Problem details:
In the listing below, find the line containing "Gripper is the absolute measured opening" and the line containing "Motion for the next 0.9". Repeat exactly those two lines and every line between them.
________________________________________
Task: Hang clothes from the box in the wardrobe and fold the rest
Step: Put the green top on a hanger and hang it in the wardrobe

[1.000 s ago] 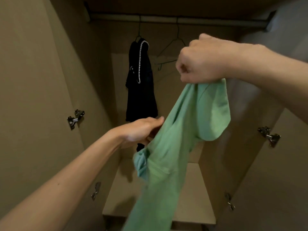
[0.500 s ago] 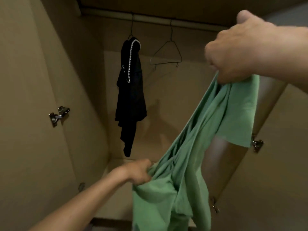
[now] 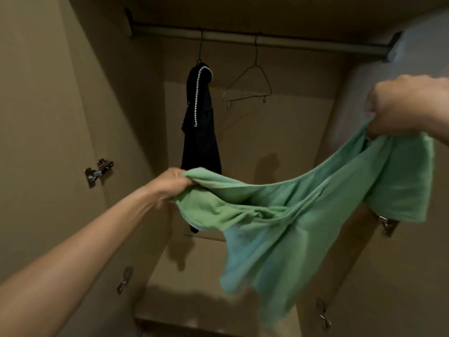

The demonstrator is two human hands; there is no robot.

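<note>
Green garment (image 3: 303,215) stretched sideways before the wardrobe (image 3: 136,113), long axis sloping from left hand (image 3: 173,184) up to right hand (image 3: 401,105), each grip clamped on an end, loose cloth drooping down.

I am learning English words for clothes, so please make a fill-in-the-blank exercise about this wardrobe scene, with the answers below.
1. The left hand and the right hand hold a soft cloth garment of ____ colour.
2. The thin bare wire hanger hangs to the ____ of the black garment with pearl trim.
3. The number of hangers on the grey metal rail is ____.
Missing words: green; right; two.
</note>
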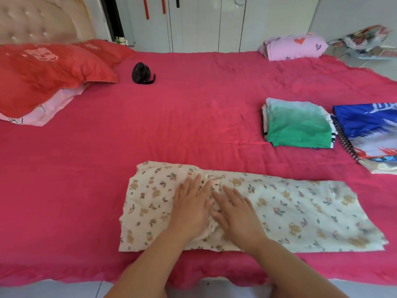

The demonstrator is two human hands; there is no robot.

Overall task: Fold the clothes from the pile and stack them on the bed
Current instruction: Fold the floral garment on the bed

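Note:
A cream garment printed with bears and flowers lies flat in a long strip near the front edge of the pink bed. My left hand and my right hand rest side by side on its middle, fingers straight, pressing the cloth down. A stack of folded clothes with a green top sits at the right. Beside it lies a pile with a blue and white printed piece on top.
Two red pillows lie at the back left over a pink one. A small black object sits near them. A folded pink bundle with hearts rests at the far right corner. White wardrobe doors stand behind the bed.

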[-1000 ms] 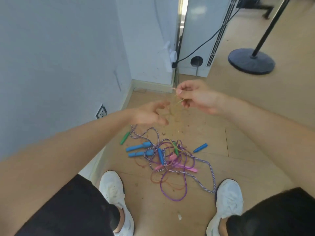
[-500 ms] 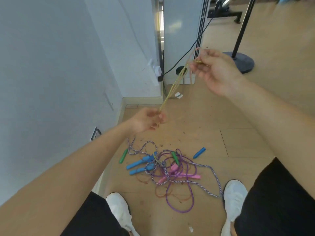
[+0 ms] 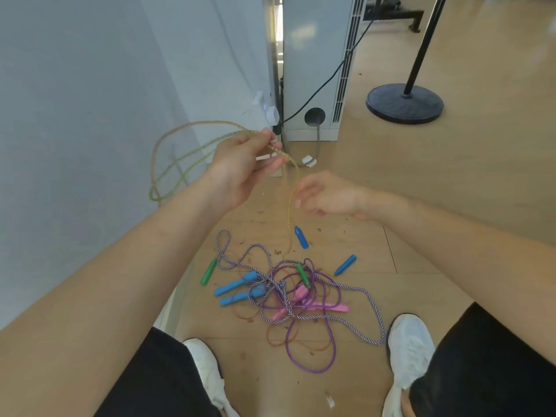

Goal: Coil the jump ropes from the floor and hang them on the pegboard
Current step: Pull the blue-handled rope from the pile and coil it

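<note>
My left hand [image 3: 240,167] is raised in front of the wall and grips several loose loops of a thin yellow-green jump rope [image 3: 168,173]. The loops hang out to its left. One strand drops from that hand toward the floor, and my right hand [image 3: 325,197] has its curled fingertips on it. Below lies a tangled pile of ropes [image 3: 288,299]: a purple-white braided one, a purple one and a thin orange one, with blue, pink and green handles. A blue handle [image 3: 301,237] lies near the strand's lower end. No pegboard is in view.
A white wall runs along the left. A white floor unit [image 3: 313,70] with a black cable stands in the corner, and a black round stand base [image 3: 404,103] is at the right. My white shoes [image 3: 410,350] flank the pile on the wooden floor.
My left hand has risen and now holds gathered loops of the yellow-green rope. My right hand has come down from high up to the hanging strand below the left hand.
</note>
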Demonstrator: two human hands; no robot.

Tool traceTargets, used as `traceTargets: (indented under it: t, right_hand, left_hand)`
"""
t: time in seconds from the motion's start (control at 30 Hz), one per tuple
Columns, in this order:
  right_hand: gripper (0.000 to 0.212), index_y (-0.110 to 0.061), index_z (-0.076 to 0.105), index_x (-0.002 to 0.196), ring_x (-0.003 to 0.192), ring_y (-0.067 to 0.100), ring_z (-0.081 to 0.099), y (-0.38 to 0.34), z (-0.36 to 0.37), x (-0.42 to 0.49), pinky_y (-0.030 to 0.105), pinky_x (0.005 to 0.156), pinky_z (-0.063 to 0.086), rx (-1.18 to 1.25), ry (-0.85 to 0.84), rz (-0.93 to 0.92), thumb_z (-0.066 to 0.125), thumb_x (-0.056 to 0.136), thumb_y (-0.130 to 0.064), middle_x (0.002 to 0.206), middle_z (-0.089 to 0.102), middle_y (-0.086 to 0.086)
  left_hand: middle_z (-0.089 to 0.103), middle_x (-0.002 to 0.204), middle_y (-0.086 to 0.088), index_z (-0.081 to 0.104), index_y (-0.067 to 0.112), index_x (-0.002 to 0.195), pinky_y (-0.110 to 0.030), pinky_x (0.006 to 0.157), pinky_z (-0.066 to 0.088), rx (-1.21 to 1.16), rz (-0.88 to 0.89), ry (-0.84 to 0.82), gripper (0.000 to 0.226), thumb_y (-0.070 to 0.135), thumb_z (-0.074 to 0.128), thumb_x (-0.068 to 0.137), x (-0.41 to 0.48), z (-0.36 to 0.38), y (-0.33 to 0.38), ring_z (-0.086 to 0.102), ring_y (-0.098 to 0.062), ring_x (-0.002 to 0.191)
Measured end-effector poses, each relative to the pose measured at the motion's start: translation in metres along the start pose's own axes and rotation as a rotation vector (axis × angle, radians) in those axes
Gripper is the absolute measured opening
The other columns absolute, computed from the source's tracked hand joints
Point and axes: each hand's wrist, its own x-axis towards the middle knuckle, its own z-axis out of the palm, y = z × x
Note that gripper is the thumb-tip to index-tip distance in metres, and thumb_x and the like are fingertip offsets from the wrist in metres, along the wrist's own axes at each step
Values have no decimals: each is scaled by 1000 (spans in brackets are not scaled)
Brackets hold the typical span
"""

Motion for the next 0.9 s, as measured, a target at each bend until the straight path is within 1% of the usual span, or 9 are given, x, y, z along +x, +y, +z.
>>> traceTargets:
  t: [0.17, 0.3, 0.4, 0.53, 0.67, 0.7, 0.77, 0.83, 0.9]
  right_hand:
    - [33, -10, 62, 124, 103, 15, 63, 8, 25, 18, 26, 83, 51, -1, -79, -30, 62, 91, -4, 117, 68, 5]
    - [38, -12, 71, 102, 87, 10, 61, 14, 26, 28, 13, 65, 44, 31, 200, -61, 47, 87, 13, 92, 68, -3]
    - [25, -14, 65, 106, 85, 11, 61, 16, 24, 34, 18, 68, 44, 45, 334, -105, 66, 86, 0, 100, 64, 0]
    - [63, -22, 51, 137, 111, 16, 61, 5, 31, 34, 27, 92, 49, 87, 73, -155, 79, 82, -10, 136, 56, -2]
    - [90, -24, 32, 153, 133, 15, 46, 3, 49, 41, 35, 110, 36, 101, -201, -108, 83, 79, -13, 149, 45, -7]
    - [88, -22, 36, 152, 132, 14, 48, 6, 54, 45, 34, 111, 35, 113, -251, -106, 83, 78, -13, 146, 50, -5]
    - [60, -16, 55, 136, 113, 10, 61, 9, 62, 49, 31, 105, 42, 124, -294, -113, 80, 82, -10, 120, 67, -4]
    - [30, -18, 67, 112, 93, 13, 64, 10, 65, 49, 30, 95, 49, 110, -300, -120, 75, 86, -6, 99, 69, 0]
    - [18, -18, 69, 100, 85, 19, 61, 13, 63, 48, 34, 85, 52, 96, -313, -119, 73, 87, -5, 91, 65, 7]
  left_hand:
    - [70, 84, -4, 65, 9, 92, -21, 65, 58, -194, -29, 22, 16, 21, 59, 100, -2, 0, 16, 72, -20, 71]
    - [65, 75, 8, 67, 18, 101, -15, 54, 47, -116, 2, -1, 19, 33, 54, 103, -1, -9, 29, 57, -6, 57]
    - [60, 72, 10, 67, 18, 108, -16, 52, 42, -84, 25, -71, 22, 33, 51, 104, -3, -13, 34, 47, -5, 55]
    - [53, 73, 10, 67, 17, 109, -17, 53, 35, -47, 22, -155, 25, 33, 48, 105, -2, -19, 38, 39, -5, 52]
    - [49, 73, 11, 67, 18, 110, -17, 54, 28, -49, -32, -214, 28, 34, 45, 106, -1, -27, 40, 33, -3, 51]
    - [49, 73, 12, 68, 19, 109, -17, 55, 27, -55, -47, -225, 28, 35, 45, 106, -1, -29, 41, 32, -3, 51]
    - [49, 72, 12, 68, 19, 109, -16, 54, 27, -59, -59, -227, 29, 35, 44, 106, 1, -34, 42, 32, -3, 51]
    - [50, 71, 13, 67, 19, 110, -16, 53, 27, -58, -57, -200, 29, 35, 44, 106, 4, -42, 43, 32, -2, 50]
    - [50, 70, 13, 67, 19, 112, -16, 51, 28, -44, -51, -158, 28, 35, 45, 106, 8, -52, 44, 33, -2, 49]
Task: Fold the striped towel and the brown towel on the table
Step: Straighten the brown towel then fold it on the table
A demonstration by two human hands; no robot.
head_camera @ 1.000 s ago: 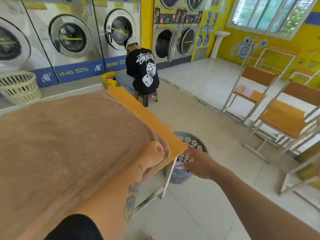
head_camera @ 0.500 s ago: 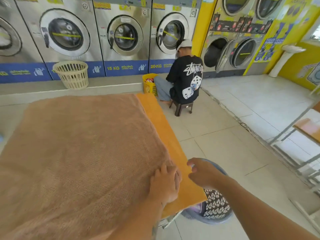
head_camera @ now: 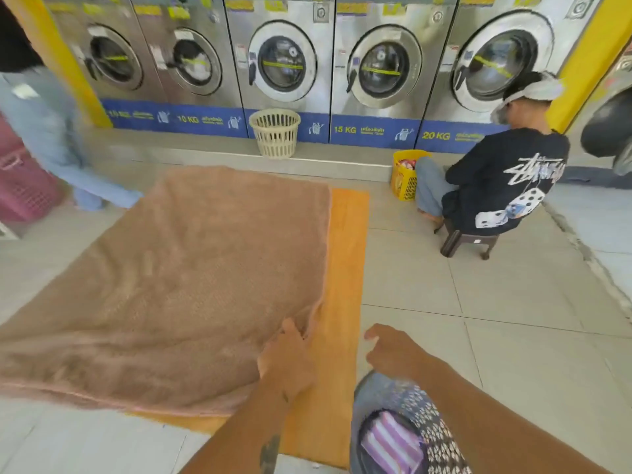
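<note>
While resting the left hand [head_camera: 287, 357] on the near right corner of the brown towel [head_camera: 191, 285], cannot tell whether pinching or just pressing. Spread over the table [head_camera: 345, 268], stretching away and leftward from that corner. Holds the right hand [head_camera: 393, 350] loose and empty just beside, over the striped towel [head_camera: 386, 443] in the basket [head_camera: 444, 439].

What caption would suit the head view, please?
Brown towel spread on the orange table, left hand at its corner; right hand free near the basket holding the striped towel.
</note>
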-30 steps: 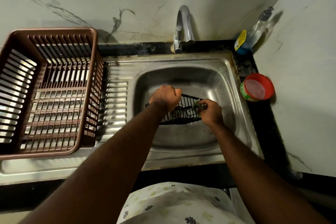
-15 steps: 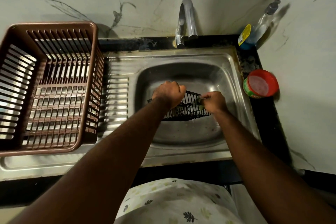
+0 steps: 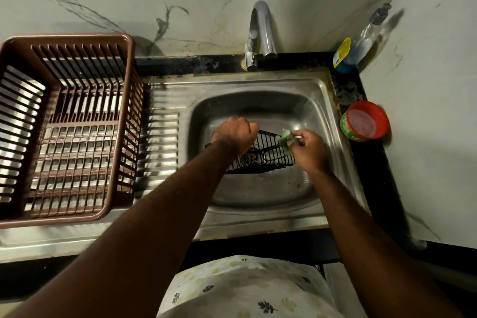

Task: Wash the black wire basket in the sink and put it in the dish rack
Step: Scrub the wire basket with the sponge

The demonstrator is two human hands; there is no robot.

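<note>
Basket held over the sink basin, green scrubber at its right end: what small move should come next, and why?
Probably draw the scrubber along the basket's right-end wires. The left hand grips the basket's left side over the sink, the right hand pinches the scrubber against it, and no water runs from the tap, so rinsing comes later.

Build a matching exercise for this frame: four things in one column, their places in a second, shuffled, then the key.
Things:
1. black wire basket
2. dish rack
3. red-lidded tub
4. green scrubber

Places:
A. on the drainboard, left of the basin
B. in the right hand
C. in the sink basin, held by the left hand
D. on the dark counter, right of the sink

Pairs: 1-C, 2-A, 3-D, 4-B
</note>
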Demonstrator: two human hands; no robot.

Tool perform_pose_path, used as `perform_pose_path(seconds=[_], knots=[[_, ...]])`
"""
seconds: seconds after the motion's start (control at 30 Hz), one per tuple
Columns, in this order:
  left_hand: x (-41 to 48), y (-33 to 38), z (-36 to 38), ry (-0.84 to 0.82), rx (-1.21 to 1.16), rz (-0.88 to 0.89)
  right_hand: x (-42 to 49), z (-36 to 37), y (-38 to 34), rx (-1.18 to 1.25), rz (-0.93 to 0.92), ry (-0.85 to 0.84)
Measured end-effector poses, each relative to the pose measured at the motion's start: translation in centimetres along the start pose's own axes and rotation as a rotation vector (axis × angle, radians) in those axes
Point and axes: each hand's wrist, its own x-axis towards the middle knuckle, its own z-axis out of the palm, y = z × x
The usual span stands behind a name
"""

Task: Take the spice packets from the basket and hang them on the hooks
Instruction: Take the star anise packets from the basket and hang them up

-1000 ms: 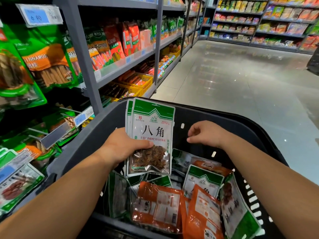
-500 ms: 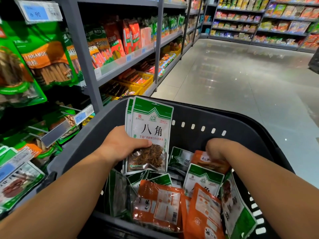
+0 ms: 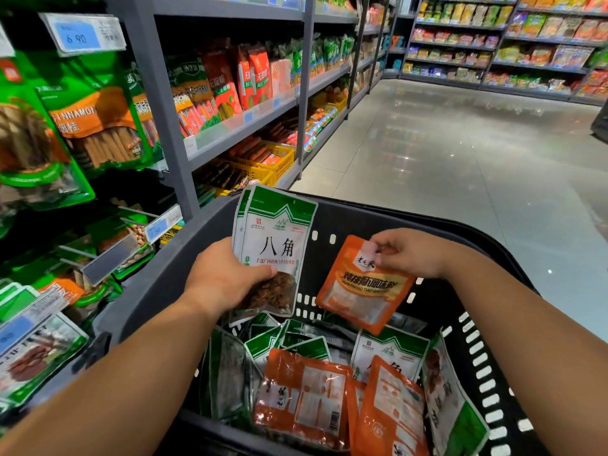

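**Picking packets out of the basket, none hung yet**

The hooks stand on the shelving at far left, already carrying green packs. The left hand curls round the lower part of two green packets and holds them upright above the basket. Just beside them, an orange packet hangs tilted. The right hand pinches its top edge between thumb and fingertips. More packets lie loose in the basket below. This looks like the gathering step. The next move probably calls for a turn left, so that a packet's top hole can be threaded onto a free hook. The orange packet's hole is hidden by the fingers.
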Motion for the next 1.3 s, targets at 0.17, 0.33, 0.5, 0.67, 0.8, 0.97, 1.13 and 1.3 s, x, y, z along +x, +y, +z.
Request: perform_pose_path(seconds=[0.17, 0.33, 0.5, 0.67, 0.8, 0.97, 1.13, 1.3], knots=[[0.1, 0.2, 0.3, -0.048, -0.040, 0.021, -0.4, 0.2, -1.3, 0.304, -0.065, 0.065], [0.0, 0.3, 0.4, -0.089, -0.107, 0.051, 0.1, 1.0, -2.1, 0.525, -0.012, 0.142], [-0.1, 0.4, 0.3, -0.057, -0.162, 0.058, 0.5, 1.4, -2.9, 0.821, 0.114, 0.289], [-0.1, 0.6, 0.1, 0.023, -0.207, 0.088, 0.5, 1.4, -3.9, 1.149, 0.136, 0.304], [-0.6, 0.7, -0.1, 0.045, -0.254, 0.118, 0.5, 1.3, -4.4, 1.180, 0.122, 0.334], [-1.4, 1.7, -1.2, 0.104, -0.363, 0.130, -0.1, 0.3, -5.8, 1.220, 0.041, 0.319], [-2.8, 3.3, -3.4, 0.102, -0.351, 0.197, -1.6, -1.2, -8.6, 1.278, -0.046, 0.313], [-4.9, 4.2, -6.8, 0.133, -0.361, 0.227, -3.2, -2.5, -13.2, 1.277, -0.122, 0.314]])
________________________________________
Worked solution:
Gripper is the absolute measured opening
The other columns absolute, computed from the source's tracked hand joints
Point and axes: each hand's wrist, its own x-axis towards the middle knuckle, its own z-axis out of the palm, y = z × x
Note that gripper is the thumb-tip to index-tip distance in metres, and thumb_x and the like are fingertip offsets from the wrist in metres, along the wrist's own axes at each step
Values have no decimals: each is scaled by 1000 (spans in brackets are not scaled)
Brackets hold the typical span
"""

Motion for the next 0.9 s, as measured, a target at each bend until the straight path is within 1% of the usual span, or 9 are given, x, y, z along +x, +y, +z.

Nothing further is required for this exercise.